While no such formal statutes or official protections exist in Canada, there does exist something of a good-faith agreement that is varyingly respected by different government and police jurisdictions. This explains why the Tk’emlúps te Secwépemc maintain jurisdiction and why what we are seeing (or not seeing) in B.C. is not without precedent. The RCMP is reportedly providing investigative support and resources, and rightly so; the service already administers the National Centre for Missing Persons and Unidentified Remains.

But if and when a fuller criminal investigation into the graves is undertaken, the depth and nature of that investigation will ultimately be dictated as it is in the U.S.: by the group with sovereign nation status at the site.

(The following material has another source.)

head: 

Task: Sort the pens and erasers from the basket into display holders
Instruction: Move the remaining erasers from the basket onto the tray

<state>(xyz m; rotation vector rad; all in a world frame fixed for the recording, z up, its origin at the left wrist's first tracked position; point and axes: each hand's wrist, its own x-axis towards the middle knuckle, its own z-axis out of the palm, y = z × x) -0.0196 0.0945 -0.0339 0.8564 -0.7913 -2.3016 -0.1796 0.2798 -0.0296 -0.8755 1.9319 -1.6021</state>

Conversely, in Ontario, an investigation into possible deaths at the Mohawk Institute residential school in Brantford, Ont. – where no remains have been recovered – is being led by a multiagency task force, because the school was largely located in the city and not on Six Nations land.

The launch of a full-fledged criminal investigation in the B.C. case, however, hinges largely on the ability to identify the remains. A criminal investigation into even comparatively new unidentified human remains is typically met with major obstacles. And arrests and successful prosecutions in cases involving unidentified Jane Doe (female) and John Doe (male) victims are exceedingly rare, and typically only occur in cases involving serial killers such as John Wayne Gacy, Robert Pickton and Henry Lee Lucas, who are either discovered or who confess to killing unidentified victims while already in custody for other murders. Indeed, one of Mr. Lucas’s victims was known only as “Orange Socks” until genetic testing identified her as Debra Jackson, nearly four decades after he confessed to her murder. (Mr. Lucas later recanted many of his confessions, but his convictions were never overturned.)

It is critical that any remains found in Kamloops are identified in a timely way for historical, genealogical, forensic and reconciliatory purposes. Yet the Catholic Church, which administered the Kamloops school and many others, continues to resist releasing even heavily redacted records on residential schools and their attendees. But this is also why the timing of the discovery is key, and why, like all cold cases and cases of unidentified remains, the Kamloops graves can likely benefit from the power of forensic genealogy, sometimes referred to as familial forensics or, more officially, genomics.

Genomics represent a new technology that is essentially evolving by the day. They have already grown beyond the methods used in 2018 to finally identify that the infamous serial killer and rapist known as the Golden State Killer was Joseph James DeAngelo. Today, the methodology increasingly uses familial DNA to link sometimes decades-old unidentified remains to specific bloodlines and, ideally, specific individuals.

One Texas-based genomics lab, Othram Inc., was used by the Toronto Police Service in 2020 to accuse Calvin Hoover in the 1984 murder of nine-year-old Christine Jessop in what was arguably Canada’s best-known cold case. As recently as last month, Othram used such familial DNA technology to identify three Jane and John Doe remains in a single week. One victim, known simply as “Little Miss Nobody” for more than 60 years after her decomposed remains were discovered in the Arizona desert, was finally identified as a four-year-old girl abducted from her home in New Mexico in the summer of 1960.

But these tools are being used very sparingly by police in Canada to identify offenders in cold cases where conventional or “legacy” DNA technologies have failed. Cases such as the graves in Kamloops may still be well-studied using a mortuary-archeology approach, but they may also be ideally suited for a breakthrough genetic technology that, had the graves been discovered just five years earlier, would have seemed like a moonshot.

If that happens, a technique initially conceived of by a genealogist for use in catching killers who spent decades eluding detection could find its Canadian calling – and launch what would likely be the largest forensic undertaking in the country’s history.